Paul Weller honour tops knighthood for Wiggins
Being on stage with legendary Jam singer is highlight of the year, says cycling star
British cycling star Bradley Wiggins admits receiving a knighthood in the New Year Honours capped a glorious year, but not even that honour could compare to being on stage with his pop star hero Paul Weller.
Wiggins became the first Briton to win the Tour de France earlier this year and then earned his fourth Olympic gold medal a few weeks later.
But all the prizes and plaudits will take a back seat when the 32-year-old reflects on his own highlight of this year.
Wiggins is almost as famous for his love of mod culture as he is for his exploits on a bike.
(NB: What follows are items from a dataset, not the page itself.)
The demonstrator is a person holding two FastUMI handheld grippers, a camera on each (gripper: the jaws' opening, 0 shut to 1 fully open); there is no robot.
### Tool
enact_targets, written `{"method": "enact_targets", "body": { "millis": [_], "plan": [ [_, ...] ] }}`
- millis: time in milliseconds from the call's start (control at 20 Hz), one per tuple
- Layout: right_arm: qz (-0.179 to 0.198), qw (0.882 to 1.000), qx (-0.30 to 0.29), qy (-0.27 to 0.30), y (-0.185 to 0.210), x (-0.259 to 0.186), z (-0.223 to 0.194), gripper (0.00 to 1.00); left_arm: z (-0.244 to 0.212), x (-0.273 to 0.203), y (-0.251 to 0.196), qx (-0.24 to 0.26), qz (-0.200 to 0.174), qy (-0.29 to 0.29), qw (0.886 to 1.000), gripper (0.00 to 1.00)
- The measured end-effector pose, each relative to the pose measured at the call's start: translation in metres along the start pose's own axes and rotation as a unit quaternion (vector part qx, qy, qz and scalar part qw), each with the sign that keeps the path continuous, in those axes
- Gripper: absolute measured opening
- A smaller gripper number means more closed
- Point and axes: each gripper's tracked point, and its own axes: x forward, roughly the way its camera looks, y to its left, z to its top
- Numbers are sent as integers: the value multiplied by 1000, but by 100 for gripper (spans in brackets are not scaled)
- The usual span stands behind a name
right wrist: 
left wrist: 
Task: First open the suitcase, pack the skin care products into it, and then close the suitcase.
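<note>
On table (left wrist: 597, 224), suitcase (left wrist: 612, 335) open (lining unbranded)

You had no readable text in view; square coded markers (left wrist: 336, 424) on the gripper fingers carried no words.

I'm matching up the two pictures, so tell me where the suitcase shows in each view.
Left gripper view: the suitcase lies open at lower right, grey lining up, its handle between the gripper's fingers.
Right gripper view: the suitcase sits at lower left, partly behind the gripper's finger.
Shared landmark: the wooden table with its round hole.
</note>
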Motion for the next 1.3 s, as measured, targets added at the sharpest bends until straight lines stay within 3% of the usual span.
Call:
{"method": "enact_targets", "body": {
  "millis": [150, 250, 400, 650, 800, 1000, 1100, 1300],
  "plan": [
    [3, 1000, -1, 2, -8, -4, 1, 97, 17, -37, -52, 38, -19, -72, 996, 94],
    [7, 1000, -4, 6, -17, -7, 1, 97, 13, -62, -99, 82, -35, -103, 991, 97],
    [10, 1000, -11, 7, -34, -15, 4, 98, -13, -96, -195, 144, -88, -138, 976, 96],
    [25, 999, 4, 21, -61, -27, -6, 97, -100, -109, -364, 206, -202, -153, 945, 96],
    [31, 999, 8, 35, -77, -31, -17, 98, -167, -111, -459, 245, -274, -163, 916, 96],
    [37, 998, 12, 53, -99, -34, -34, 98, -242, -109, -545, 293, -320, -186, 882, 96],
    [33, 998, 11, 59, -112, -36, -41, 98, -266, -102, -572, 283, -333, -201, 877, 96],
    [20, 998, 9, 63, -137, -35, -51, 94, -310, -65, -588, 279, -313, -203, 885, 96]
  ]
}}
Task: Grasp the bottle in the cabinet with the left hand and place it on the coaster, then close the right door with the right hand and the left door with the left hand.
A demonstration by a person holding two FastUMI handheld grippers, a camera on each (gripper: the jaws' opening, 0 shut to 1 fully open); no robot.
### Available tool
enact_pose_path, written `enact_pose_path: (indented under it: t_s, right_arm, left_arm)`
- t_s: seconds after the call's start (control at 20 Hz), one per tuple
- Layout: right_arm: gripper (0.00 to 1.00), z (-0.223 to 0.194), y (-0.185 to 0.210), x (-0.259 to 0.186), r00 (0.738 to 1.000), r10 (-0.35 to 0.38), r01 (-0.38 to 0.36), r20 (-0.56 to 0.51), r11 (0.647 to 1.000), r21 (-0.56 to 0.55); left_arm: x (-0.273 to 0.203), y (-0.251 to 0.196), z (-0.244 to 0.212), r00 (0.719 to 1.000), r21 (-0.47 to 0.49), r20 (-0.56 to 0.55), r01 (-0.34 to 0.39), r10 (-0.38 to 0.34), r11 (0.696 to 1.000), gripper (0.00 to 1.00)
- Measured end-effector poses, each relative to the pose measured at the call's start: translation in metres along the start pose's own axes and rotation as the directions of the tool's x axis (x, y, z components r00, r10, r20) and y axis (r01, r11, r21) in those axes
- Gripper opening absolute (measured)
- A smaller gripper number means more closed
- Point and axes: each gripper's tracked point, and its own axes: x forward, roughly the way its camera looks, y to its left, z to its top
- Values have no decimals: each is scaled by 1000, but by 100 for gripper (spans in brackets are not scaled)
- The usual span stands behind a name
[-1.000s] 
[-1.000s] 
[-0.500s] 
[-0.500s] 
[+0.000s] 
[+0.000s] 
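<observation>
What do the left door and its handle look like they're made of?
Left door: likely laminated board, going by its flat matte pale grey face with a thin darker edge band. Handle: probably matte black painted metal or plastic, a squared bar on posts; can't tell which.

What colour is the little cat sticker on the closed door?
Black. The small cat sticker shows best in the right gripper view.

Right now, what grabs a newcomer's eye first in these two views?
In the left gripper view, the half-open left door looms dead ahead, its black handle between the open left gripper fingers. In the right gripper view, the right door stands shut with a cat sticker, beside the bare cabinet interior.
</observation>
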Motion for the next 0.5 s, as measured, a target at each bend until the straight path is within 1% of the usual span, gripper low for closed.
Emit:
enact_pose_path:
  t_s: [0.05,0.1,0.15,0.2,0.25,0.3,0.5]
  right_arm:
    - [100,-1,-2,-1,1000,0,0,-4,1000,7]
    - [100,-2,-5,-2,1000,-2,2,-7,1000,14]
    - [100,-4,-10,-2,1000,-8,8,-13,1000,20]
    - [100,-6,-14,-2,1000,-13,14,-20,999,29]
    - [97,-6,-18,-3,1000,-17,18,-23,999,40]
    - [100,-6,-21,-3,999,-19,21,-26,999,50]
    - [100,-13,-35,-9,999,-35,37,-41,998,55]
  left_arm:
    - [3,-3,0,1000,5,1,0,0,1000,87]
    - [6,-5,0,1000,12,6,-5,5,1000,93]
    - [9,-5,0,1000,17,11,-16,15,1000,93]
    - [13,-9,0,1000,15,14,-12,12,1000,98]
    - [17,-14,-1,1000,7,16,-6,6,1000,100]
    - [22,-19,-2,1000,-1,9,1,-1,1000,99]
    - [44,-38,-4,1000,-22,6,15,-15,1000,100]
Last week he fulfilled a lifetime ambition when he joined legendary singer Weller to perform The Jam's classic hit That's Entertainment during a charity concert at Hammersmith Apollo.
"For me it's probably the obvious one, apart from [BBC] Sports Personality [of the Year], playing at Hammersmith Apollo with Paul Weller was incredible," Wiggins said.
"That topped it for me, and that's not a joke. It was amazing. Playing a Jam song as well, I mean how many people get to do that?"
Wiggins has been hailed for his down-to-earth attitude in an era of ego-driven sporting divas and he believes the award sends a good message in the age of celebrity culture.
"It's quite something really," he said. "There was never any doubt whether I'd accept it or not, it was more a case that I never saw myself as a Sir, and I probably never will.
"I don't like profiting from status so it's more for my family. It's nice for my parents and grandparents to be able to say I'm a knight, and for my kids in the future.
"To be deemed good enough to have a knighthood by the establishment is quite nice really, because I've continued to be myself through most of the fame.
"It's a nice advertisement for our culture I think because so much of it is based on being something you're not with celebrity, so it's reassuring in a way."
Sailor Ben Ainslie was also knighted after winning his fourth consecutive gold medal to become the most successful Olympic sailor ever.
He and Wiggins headed a special, Olympic-heavy honours list that contained all of Britain's gold medallists as well as coaches and top officials.
Sebastian Coe, who masterminded the smooth running of the Games as chairman of the London organising committee, was awarded a Companion of Honour - a title given to no more than 65 people at one time.